Friday, February 21, 2020

The Cover Letter (of Doom!)

Cover letters.  A cherished part of our IT job hunting experience.  Has anyone else found it confusing, cover letters?  No?  Just me.  Okay.

I am sure that most people who read blogs like mine will agree that cover letters are not exactly easy to write.  There are numerous questions that need to be answered before we even start writing it:

1.  Should I write a cover letter?

2.  What should I write in the cover letter?

3.  How many pages should my cover letter be?

Those three questions are the most common ones that I had asked of me, and which I have asked in the past, and there are no solid, concrete answers to any of them.  Why is that?  Well, simply put, it depends on the company and/or hiring manager.  Since it is, essentially, personal preference, that leaves us guessing most of the time.

Let's try to answer each of the three questions, in turn, remembering that these are just guide posts and not unbreakable rule.

1.  Should you write one...unless otherwise stated in the requisition, yes, include one.  Just do yourself a huge favor...use both a spell-checker (built-in to Word, Google Docs, etc) and a grammar checker (Grammarly has a great one that you can use for free).  Nothing, and I mean nothing, screams DO NOT HIRE ME more than simple to avoid spelling mistakes or really easily corrected grammatical errors going uncorrected.  Understand that a cover letter is a formal document, not an example of creative writing (unless you are looking for a job as a creative which case I question why you are here...this is about IT, after all).

2.  Most people will tell you that you want to introduce yourself formally (do not include personal details like age, marital status, number of kids, whether or not you like long walks on the beach, etc.) with the cover letter.  There will be parts of a job posting that you might not be able to put on your resume, such as an explanation about your home lab (which will be the topic of a future posting, so stay tuned) or how you solved a problem for a customer, etc.  You can, in essence, fill in the gaps that are present when you submit just a resume.  For instance, if you worked as a cashier at a store, you are not necessarily qualified to troubleshoot computers, right?  Wrong, but only if you had to troubleshoot an issue with the network connectivity of the point-of-sale machine and the payment processing servers. Since troubleshooting computers and cashier don't necessarily sound right on a resume, put them in the cover letter.

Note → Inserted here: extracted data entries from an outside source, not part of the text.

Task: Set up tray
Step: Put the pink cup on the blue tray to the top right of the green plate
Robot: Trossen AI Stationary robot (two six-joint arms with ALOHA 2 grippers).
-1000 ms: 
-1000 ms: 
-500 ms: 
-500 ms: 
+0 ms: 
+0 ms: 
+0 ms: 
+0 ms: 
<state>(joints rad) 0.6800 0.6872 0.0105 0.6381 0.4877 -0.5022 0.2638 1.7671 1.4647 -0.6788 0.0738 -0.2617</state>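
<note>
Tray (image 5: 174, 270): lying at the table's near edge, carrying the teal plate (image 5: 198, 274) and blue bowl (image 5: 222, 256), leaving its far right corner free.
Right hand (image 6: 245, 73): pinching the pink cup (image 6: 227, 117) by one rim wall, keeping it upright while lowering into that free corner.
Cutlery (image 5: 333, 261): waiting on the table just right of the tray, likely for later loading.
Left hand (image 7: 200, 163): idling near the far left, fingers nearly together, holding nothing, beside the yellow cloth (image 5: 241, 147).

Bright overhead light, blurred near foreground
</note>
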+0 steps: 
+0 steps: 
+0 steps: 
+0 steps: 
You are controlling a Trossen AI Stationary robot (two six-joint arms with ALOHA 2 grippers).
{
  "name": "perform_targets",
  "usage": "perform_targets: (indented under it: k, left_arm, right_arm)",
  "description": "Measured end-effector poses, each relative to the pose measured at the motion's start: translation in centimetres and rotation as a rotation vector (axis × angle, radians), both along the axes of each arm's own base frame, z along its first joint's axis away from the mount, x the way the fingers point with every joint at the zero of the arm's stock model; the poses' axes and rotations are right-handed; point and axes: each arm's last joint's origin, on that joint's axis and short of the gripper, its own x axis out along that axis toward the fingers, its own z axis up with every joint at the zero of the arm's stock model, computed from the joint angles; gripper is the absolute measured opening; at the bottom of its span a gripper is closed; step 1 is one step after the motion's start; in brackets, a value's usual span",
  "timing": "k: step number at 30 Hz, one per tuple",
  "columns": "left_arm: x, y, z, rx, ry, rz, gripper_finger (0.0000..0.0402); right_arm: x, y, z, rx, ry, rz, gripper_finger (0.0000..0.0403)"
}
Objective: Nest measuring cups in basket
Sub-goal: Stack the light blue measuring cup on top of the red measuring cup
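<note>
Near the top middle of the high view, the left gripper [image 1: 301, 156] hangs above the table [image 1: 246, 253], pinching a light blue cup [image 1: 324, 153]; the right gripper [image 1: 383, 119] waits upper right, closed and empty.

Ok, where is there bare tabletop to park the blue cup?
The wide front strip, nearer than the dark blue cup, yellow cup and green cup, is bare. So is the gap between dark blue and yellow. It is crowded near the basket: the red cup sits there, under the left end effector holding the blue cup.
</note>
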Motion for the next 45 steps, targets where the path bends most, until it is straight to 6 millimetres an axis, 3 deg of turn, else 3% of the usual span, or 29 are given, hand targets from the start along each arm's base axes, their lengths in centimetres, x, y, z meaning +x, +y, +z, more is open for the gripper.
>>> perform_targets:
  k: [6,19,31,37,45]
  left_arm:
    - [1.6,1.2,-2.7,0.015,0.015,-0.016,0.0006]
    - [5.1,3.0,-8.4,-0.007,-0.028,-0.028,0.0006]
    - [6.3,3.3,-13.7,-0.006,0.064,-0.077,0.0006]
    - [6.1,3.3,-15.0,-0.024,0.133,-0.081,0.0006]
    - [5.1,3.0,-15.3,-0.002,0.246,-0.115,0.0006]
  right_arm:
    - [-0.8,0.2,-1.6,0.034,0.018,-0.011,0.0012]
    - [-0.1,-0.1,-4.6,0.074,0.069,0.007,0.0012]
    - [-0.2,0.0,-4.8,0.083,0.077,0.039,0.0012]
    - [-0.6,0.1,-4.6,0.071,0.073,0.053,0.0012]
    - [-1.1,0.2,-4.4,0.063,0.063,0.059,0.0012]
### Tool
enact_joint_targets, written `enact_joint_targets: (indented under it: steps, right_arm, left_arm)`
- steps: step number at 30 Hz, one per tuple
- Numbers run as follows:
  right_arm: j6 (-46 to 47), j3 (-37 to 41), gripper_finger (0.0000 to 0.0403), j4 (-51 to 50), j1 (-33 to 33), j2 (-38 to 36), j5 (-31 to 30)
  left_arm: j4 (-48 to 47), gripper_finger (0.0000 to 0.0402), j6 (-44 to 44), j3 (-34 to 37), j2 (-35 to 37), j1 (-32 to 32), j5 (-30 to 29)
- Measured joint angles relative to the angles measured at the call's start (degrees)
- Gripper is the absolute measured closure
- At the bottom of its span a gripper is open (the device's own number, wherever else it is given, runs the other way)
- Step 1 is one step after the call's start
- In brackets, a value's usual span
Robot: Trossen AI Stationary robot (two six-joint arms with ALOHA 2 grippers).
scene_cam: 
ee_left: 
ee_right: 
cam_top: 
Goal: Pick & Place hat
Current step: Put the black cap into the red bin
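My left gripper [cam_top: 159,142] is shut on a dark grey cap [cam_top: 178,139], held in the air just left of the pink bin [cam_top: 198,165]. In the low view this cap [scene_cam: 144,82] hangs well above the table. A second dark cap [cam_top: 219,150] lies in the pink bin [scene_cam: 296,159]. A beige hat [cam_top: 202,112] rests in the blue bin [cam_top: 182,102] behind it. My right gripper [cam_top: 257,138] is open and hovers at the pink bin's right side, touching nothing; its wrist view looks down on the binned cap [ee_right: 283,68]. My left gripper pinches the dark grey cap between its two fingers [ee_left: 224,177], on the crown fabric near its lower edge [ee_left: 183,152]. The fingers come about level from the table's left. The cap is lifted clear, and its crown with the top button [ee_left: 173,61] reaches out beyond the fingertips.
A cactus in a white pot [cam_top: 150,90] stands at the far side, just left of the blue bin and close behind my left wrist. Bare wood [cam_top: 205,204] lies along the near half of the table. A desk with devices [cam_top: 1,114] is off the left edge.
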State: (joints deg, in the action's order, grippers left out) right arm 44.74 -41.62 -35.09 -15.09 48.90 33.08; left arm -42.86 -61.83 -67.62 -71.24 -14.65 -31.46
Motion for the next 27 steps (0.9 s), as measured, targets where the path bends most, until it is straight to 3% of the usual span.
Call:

3.  As many pages as you need.  Remember this:  the cover letter introduces you and works in conjunction with your resume to present you as the best candidate for a job.  It fills in the gaping holes in experience that are almost always present.  Just remember that it should tell them what they need to know and nothing more.  After all, it's a letter, not a book.

Helpful bonus tips:

1.  If you are a hiring manager, please include in the job requisition whether you want a cover letter or not.  Please, please, do not say cover letter optional...that is too vague.

2.  If you are a job seeker, please write one for each application you send in.  If they don't want to read it, they won't.  If they do, and you don't include one, then you may needlessly end up at the bottom of the pile.  Not a good place to be when looking for the next opportunity.

I understand that writing cover letters that are tailored to the job are very, very time consuming projects, but it will pay off eventually.  Not to mention, just like resumes, you will find that you will reuse a large portion of the first cover letter with each additional cover letter you write.  For me, about 85% is going to be the same.